You would think that spaying something big would be a lot easier than spaying something small. With something big, you can visualize everything more easily, right? It turns out to be the exact opposite, actually. The smallest thing I've spayed is a two pound kitten, and oh boy is that uterus easy to find and manage. The biggest thing I have spayed is a hundred something pound Great Dane, and wow was that uterus deep in a deep abdomen and so covered in fat that it was hard to see where it stopped and the ovaries started. Big things bleed a lot; big things have ligaments that are really hard to break down (as in, you will get out of breath); big things have all kinds of extra fat and tissue and such that get in the way. Little kittens (and cats and puppies) have pristine little uteruses that pop right out at you.
This is something that vet schools don't make clear enough, in my opinion -- at least, not the one I went to and not the one that I work at now. I was supervising some beginning surgeons recently. Day Two was amusing: everyone who had spayed a cat the day before was spaying a dog, and they were all complaining about how hard it was.
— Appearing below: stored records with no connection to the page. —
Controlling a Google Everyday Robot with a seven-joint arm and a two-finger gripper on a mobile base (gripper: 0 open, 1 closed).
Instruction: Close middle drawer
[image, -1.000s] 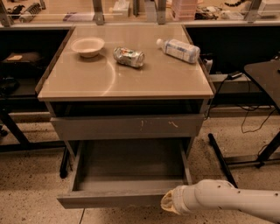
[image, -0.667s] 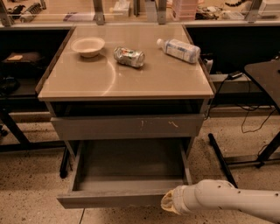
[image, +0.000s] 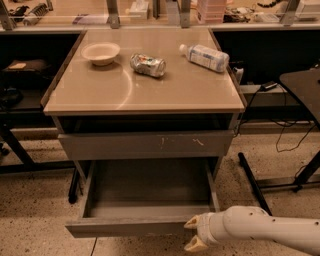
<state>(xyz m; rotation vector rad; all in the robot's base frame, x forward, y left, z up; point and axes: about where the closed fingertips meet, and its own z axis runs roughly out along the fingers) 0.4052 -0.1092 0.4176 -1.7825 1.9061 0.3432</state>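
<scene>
Up on the cabinet top (image: 100, 95) we see a pale bowl (image: 100, 52), a dented can (image: 147, 65) lying beside it, then a plastic bottle (image: 205, 56) on its side; below, the middle drawer (image: 130, 227) stands pulled out, its grey inside bare; at its front's right end sits our gripper (image: 193, 233), jaws apart, holding nothing.

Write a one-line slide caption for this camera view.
Open gripper at the front corner of the pulled-out middle drawer; bowl, can and bottle on the cabinet top.
</scene>
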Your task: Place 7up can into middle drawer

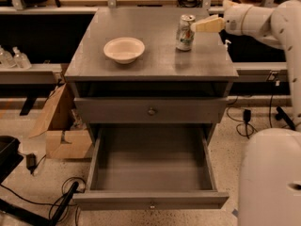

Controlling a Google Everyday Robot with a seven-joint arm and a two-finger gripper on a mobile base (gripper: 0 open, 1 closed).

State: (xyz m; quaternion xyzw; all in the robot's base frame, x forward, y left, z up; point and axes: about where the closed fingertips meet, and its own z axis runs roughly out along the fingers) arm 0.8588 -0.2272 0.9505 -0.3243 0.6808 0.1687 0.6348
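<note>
The 7up can (185, 33) stands upright on the grey cabinet top (155, 62), right of the middle and towards the back. My gripper (201, 25) reaches in from the right at the height of the can's upper part, with its tip right beside the can's right side. I cannot tell if it touches the can. The middle drawer (150, 166) is pulled fully out below, with a bare grey floor and a small knob on its front panel (151, 205).
A cream bowl (124, 49) sits on the cabinet top left of the can. A shut drawer front with a round knob (151, 111) is above the open drawer. A cardboard box (66, 131) stands at the left, my white base (270, 178) at the right, and cables lie on the floor.
</note>
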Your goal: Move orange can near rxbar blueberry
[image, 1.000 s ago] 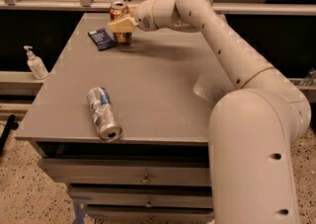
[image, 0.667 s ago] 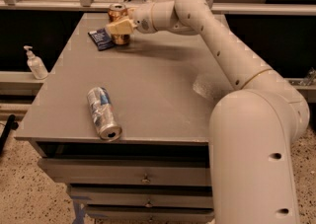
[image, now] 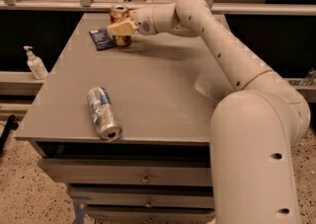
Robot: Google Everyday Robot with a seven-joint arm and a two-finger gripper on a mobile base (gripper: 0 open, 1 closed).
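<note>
Orange can upright, long axis vertical, silver top up, at far side of table. Gripper clasps its middle from the right; bar just left.

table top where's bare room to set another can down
Bare: the middle of the table, between the lying silver-and-blue can and the arm. Crowded: far left, gripper at the orange can beside the rxbar blueberry.

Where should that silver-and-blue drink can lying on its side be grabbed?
Mid-body, from above, closing across its round sides: the silver-and-blue drink can lies flat, ends pointing front and back. The end effector is far off, at the upright copper-orange can.
</note>
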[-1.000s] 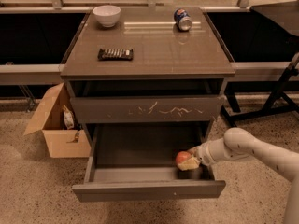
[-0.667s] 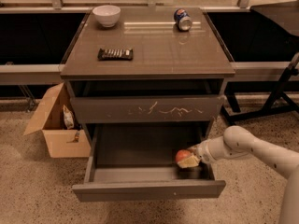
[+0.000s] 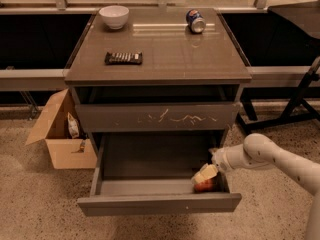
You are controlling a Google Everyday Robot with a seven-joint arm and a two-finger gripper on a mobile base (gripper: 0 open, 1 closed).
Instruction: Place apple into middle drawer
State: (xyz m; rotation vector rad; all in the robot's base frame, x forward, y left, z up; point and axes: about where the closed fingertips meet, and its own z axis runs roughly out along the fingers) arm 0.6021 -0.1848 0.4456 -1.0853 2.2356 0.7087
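Red-orange apple (image 3: 204, 186) sits low in the front right corner of the open middle drawer (image 3: 150, 157); the gripper (image 3: 205, 175) reaches in over that corner, jaws seemingly clamped on the fruit; let go askew, it could roll across the drawer floor; a careless withdrawal might knock the drawer's right wall.

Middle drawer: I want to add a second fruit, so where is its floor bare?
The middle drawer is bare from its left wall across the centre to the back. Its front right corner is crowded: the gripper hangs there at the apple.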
Everyone who had spayed a dog the day before was spaying a cat, and they were saying things like "I'm so much better at this than I thought I was!" No, you're just spaying a much smaller animal.
Given all of that, it bewilders me that vet schools seem to tend to start students off on dog spays. Why not cat spays? They are so much easier. Why start a beginning student on the hardest possible case? This is yet another brick in the wall that stands between me and understanding how veterinary education makes any sense at all.